## TASK GOAL
Work out how many lines in the data hold the word "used", and reply with that number only.

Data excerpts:
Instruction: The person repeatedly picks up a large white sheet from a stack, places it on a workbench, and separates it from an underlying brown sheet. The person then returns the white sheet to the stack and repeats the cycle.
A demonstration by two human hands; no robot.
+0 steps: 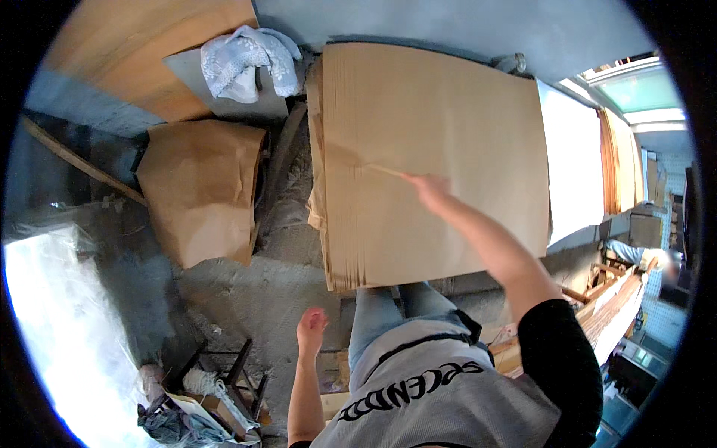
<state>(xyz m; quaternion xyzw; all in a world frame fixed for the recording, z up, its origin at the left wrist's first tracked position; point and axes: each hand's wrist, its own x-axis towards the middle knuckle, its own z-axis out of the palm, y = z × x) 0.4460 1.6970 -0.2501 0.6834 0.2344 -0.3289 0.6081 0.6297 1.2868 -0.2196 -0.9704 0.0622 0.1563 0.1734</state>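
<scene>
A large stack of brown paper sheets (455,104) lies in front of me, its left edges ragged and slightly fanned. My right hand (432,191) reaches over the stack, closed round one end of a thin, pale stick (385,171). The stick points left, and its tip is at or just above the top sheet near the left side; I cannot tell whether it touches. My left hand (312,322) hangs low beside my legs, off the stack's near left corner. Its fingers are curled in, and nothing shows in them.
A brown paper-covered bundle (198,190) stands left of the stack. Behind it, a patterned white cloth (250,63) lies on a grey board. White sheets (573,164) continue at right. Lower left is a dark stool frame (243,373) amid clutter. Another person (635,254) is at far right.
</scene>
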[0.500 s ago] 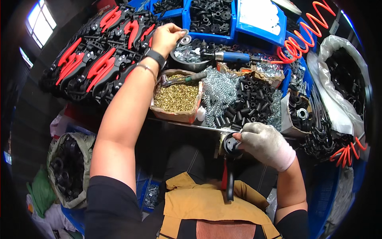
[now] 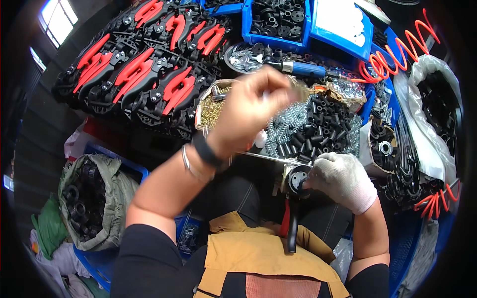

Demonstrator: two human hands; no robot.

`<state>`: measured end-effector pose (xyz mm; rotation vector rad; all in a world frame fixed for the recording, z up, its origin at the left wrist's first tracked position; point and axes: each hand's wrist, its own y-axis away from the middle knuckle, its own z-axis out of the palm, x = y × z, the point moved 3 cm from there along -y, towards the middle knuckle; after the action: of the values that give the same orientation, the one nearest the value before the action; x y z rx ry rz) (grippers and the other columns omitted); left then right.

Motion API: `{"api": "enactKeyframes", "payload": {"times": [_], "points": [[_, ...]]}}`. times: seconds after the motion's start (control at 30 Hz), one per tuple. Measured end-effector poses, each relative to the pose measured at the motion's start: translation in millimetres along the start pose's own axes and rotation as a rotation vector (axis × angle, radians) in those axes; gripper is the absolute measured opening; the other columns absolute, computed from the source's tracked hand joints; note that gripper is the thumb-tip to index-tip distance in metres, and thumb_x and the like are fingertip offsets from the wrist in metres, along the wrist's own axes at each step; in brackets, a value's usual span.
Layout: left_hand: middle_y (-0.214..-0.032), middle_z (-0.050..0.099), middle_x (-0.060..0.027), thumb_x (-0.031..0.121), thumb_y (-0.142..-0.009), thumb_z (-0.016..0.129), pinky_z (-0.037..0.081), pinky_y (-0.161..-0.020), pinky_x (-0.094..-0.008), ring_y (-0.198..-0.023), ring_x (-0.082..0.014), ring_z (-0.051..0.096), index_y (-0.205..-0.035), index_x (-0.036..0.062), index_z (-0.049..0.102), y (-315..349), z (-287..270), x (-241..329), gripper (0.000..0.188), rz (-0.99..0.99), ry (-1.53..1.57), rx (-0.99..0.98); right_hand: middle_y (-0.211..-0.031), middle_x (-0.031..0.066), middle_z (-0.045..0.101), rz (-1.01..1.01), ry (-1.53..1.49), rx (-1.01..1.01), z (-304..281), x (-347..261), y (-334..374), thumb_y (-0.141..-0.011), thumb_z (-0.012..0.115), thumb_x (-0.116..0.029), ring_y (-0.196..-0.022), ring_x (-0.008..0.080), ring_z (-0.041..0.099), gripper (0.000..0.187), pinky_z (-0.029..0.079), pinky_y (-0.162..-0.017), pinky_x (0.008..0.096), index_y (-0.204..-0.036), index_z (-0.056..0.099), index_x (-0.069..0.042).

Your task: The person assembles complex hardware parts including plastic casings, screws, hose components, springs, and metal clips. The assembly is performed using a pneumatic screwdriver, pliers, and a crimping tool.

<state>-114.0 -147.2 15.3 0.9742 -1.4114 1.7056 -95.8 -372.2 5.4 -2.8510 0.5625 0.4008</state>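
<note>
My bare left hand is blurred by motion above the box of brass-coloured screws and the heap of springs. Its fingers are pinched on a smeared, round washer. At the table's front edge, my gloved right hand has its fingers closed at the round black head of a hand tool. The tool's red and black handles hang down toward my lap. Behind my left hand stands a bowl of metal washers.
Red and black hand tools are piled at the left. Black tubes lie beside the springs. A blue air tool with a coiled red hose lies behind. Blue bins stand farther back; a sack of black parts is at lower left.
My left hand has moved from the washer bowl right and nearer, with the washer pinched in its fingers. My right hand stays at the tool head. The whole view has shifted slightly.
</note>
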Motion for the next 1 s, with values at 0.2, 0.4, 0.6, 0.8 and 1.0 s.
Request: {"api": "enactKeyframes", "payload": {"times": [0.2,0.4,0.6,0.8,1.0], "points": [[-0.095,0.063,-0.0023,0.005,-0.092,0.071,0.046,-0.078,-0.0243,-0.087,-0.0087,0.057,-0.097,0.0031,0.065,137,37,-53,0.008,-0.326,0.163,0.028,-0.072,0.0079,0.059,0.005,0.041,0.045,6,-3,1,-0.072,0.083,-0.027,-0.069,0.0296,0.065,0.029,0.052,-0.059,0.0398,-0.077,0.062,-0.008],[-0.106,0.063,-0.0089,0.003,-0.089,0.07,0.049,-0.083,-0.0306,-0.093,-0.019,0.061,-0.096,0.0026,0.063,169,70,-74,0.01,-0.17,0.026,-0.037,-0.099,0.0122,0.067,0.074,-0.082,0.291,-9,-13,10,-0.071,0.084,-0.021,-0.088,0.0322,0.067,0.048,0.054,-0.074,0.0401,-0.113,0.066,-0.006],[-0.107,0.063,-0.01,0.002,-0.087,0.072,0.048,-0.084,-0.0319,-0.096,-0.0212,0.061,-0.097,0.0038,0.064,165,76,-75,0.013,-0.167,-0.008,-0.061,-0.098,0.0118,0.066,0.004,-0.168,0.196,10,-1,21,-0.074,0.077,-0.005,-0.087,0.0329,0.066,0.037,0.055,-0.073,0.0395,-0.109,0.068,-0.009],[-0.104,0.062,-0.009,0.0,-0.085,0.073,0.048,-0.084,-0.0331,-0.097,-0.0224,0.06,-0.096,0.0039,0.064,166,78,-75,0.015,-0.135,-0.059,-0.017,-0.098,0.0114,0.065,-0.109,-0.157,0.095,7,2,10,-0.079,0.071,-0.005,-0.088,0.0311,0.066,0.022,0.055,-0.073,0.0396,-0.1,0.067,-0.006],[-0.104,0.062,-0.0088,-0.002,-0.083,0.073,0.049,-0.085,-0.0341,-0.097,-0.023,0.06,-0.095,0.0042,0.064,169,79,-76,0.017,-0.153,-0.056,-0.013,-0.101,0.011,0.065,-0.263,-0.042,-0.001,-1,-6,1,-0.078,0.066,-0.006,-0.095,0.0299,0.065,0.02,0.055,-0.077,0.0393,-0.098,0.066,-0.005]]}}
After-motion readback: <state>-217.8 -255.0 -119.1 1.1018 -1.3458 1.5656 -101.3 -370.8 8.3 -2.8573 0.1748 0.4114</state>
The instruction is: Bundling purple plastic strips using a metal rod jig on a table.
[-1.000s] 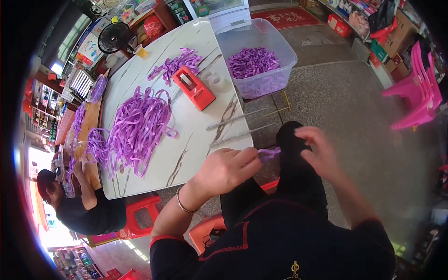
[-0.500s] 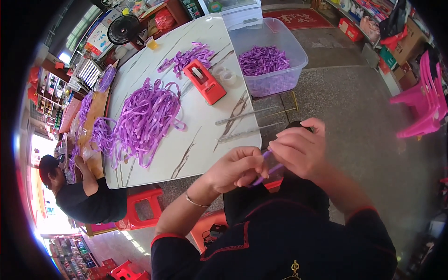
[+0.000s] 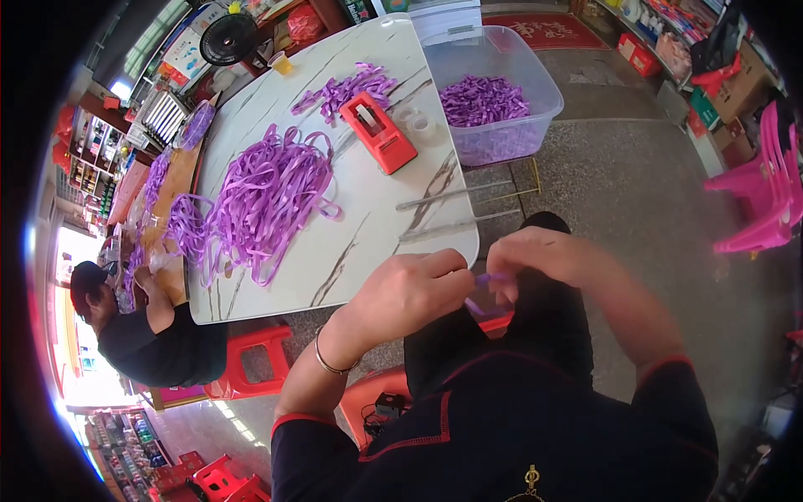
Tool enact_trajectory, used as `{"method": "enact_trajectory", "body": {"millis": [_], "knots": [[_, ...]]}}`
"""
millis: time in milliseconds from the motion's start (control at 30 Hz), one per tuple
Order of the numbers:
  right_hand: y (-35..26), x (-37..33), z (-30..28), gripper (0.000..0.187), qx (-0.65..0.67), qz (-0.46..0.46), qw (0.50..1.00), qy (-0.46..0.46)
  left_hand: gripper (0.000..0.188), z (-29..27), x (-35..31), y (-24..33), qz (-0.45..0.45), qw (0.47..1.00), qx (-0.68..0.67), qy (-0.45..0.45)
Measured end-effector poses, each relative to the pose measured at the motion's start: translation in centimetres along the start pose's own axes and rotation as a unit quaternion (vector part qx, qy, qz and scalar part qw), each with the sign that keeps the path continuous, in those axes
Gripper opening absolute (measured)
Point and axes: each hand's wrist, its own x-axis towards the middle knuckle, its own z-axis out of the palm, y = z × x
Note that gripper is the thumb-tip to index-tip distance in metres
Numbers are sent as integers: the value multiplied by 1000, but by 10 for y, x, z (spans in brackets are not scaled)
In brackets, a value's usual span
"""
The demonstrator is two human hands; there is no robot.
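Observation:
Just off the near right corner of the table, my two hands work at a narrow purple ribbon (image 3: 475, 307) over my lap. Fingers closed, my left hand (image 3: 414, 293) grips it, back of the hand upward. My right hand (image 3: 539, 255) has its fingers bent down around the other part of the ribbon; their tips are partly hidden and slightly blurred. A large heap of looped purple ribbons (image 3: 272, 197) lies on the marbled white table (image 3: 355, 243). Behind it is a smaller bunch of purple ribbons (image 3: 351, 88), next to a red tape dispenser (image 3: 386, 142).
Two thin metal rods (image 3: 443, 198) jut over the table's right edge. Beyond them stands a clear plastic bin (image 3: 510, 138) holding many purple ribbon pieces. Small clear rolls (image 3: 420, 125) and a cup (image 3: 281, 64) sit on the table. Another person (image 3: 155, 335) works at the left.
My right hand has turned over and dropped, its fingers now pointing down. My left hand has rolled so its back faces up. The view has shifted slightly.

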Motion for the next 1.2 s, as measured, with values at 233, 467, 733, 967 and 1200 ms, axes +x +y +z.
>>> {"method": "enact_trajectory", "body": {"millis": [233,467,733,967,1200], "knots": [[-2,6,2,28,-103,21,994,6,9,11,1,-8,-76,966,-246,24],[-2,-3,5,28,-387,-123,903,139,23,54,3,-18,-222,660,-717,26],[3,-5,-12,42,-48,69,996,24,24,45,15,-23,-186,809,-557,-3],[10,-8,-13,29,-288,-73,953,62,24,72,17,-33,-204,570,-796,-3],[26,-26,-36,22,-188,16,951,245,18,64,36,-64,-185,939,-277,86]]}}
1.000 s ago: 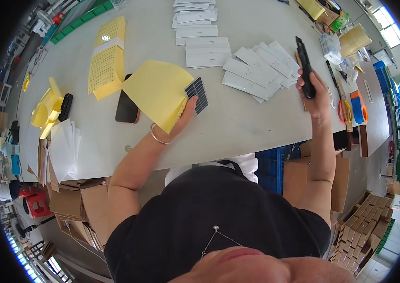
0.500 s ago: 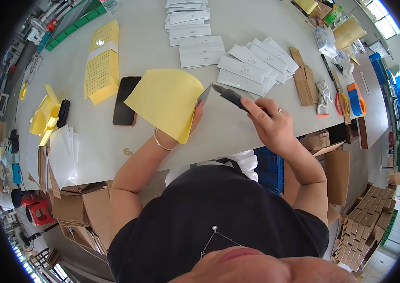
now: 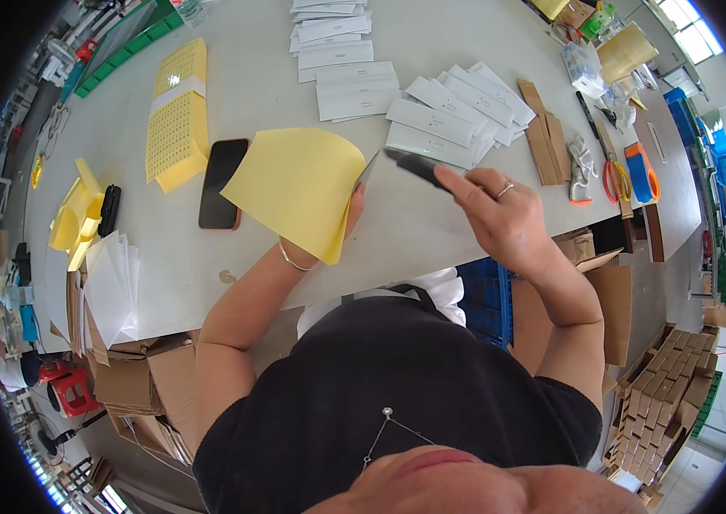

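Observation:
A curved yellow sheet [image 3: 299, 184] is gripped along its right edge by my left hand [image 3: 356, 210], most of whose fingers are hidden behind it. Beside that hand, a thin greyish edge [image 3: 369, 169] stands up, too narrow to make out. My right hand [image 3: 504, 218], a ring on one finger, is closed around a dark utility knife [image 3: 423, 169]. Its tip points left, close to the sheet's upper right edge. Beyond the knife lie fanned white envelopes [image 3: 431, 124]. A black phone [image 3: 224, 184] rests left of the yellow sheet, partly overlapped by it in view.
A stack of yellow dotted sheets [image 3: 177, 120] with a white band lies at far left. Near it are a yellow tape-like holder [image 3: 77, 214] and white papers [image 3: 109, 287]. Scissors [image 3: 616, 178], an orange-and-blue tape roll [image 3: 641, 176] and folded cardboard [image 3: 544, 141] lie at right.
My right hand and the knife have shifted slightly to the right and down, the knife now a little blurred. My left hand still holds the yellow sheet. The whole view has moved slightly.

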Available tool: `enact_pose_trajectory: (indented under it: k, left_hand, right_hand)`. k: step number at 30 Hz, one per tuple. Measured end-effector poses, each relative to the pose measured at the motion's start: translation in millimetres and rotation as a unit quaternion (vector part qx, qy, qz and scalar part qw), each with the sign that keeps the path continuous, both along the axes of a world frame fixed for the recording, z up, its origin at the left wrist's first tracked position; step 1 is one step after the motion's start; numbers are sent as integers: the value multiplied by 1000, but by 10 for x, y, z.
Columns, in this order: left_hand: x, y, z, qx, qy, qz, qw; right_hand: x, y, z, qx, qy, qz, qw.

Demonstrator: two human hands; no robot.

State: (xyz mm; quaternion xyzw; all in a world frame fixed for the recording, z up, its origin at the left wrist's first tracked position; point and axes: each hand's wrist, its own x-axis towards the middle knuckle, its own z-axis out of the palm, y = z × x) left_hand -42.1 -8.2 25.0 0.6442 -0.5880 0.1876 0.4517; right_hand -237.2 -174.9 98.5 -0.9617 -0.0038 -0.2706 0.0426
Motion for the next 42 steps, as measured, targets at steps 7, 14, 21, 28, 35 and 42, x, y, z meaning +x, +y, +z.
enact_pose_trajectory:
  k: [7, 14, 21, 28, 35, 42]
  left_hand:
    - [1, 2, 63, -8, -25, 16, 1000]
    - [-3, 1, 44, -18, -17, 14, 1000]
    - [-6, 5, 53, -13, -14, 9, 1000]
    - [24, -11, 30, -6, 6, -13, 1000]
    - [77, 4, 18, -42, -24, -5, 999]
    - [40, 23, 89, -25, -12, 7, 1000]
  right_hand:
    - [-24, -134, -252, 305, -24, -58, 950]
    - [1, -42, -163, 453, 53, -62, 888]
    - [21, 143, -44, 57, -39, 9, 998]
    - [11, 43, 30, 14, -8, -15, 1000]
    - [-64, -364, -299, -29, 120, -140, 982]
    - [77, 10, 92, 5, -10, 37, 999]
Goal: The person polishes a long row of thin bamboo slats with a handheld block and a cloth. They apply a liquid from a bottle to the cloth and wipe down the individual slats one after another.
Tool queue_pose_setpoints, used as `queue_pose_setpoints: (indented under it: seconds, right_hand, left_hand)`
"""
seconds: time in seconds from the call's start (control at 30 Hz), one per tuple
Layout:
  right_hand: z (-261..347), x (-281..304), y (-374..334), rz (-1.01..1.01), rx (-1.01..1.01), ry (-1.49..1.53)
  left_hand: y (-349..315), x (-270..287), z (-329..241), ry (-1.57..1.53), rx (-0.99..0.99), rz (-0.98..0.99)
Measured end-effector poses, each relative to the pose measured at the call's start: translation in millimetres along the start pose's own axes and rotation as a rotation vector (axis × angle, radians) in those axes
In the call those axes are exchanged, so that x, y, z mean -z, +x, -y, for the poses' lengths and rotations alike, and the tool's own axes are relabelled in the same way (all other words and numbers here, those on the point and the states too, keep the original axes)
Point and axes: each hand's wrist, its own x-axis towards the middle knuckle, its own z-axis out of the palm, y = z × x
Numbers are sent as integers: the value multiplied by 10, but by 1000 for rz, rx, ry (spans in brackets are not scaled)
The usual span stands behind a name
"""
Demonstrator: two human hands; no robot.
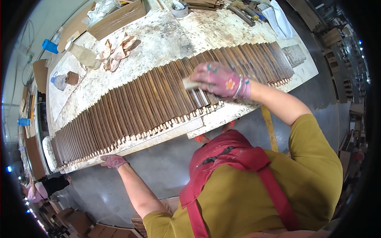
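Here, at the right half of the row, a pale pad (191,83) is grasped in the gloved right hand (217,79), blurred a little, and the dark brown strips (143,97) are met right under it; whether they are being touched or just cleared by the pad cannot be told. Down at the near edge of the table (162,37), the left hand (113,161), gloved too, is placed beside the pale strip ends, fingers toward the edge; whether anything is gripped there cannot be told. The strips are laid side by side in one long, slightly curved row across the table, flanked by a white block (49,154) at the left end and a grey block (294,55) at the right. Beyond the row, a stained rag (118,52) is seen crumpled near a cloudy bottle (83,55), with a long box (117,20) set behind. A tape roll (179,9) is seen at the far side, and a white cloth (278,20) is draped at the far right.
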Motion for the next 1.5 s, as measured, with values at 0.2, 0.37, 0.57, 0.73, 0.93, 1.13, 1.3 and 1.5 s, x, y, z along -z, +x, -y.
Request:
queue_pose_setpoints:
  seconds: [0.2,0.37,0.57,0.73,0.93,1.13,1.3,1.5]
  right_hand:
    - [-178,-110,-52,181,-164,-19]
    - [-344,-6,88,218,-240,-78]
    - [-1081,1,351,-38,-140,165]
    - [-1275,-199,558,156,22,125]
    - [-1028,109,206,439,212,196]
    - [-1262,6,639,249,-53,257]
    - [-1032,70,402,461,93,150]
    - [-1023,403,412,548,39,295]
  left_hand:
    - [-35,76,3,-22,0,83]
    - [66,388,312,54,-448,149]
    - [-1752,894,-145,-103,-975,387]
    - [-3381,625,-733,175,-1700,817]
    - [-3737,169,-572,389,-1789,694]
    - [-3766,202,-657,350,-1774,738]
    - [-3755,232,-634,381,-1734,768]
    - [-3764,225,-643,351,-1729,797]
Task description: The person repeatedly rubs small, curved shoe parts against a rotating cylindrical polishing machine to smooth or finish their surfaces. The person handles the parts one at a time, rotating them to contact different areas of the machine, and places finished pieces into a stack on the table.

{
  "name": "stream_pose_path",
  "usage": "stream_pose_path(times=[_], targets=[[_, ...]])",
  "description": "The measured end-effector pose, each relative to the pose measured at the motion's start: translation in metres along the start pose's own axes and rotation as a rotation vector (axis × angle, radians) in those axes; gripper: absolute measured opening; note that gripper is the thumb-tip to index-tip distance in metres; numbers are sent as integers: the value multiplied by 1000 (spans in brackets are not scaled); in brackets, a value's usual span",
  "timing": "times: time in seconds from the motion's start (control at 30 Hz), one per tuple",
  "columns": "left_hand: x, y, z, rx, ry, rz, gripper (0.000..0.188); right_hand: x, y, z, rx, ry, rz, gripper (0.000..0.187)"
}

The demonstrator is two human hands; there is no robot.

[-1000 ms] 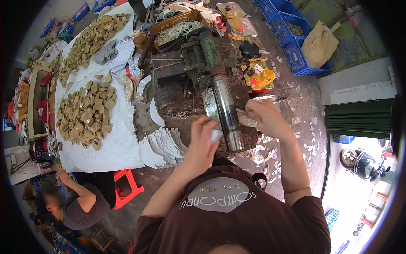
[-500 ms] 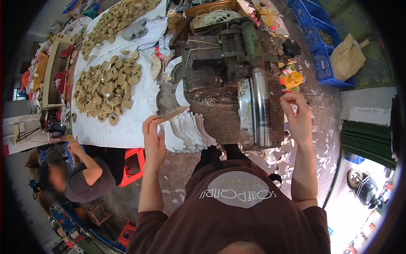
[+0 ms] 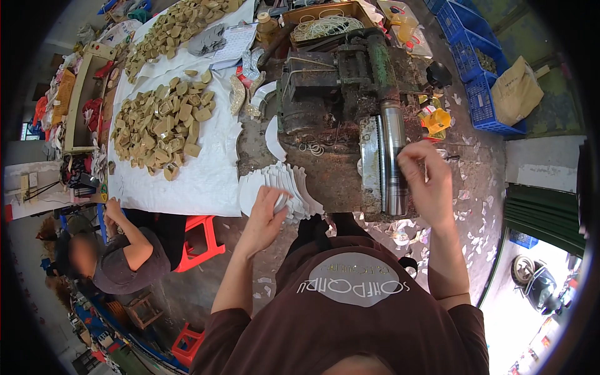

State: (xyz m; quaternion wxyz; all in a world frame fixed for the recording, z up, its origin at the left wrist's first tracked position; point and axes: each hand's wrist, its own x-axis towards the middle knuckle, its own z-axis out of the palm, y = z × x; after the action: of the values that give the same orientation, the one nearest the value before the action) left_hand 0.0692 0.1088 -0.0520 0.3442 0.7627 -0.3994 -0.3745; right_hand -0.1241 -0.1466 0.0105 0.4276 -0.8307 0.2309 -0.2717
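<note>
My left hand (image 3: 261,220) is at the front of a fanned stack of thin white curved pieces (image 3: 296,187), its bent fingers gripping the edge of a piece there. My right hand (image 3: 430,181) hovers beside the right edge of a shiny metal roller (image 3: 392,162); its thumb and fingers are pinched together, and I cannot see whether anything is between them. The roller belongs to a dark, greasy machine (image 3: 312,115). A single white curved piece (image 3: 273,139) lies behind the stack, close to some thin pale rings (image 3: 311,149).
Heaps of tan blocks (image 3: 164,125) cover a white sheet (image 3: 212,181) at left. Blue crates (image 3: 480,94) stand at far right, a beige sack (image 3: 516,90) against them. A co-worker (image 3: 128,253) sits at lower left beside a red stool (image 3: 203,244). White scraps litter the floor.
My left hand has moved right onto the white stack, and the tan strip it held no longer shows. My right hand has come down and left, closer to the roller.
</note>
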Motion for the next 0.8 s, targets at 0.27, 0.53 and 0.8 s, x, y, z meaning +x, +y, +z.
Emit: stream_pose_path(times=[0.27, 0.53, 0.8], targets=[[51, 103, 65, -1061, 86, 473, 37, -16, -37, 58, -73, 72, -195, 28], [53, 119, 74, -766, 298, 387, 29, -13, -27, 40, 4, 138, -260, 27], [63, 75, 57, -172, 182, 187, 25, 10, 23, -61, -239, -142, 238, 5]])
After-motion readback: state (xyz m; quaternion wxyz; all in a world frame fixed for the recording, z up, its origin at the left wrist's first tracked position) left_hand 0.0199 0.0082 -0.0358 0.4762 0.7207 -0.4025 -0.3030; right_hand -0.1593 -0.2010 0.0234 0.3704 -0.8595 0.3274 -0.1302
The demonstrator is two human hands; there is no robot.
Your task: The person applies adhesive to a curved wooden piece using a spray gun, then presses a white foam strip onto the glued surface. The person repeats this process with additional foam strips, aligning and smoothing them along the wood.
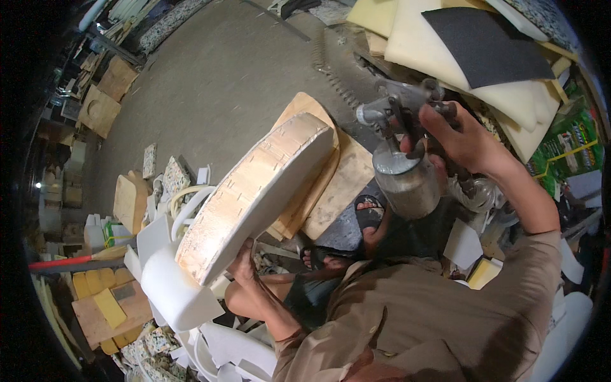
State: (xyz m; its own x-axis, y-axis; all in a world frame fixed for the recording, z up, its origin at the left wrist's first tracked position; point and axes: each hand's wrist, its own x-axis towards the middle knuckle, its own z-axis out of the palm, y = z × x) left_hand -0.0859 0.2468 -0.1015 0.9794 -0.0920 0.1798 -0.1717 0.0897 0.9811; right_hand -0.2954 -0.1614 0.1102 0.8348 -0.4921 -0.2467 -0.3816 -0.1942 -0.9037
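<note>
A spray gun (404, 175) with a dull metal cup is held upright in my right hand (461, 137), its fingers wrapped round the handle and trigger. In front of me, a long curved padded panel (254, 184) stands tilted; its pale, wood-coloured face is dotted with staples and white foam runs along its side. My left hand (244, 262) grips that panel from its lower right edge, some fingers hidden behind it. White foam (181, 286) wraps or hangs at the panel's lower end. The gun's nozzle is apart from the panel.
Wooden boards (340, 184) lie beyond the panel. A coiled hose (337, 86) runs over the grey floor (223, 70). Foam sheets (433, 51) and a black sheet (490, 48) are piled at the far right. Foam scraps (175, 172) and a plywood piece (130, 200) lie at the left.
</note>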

## REPLY
2